What needs to be done:
With images removed, return the whole listing exactly as written.

Recorded information:
■ ■ ■ ■ ■ ■ ■
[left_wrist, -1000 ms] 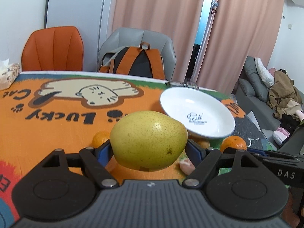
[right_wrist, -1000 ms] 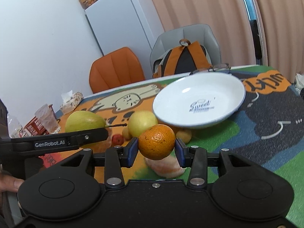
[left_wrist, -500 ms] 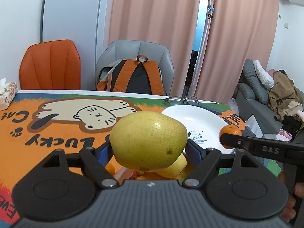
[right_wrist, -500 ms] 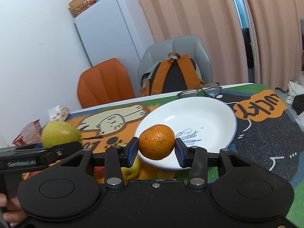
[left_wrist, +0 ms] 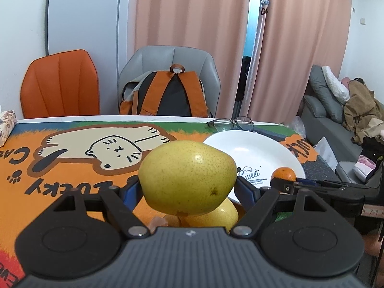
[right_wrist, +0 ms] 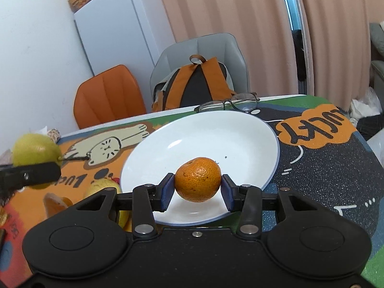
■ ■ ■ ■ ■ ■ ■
Exercise output:
[left_wrist, -1000 ms] 
[right_wrist, -1000 ms] 
[left_wrist, -500 ms] 
[right_wrist, -500 ms] 
[left_wrist, +0 ms] 
[right_wrist, +0 ms] 

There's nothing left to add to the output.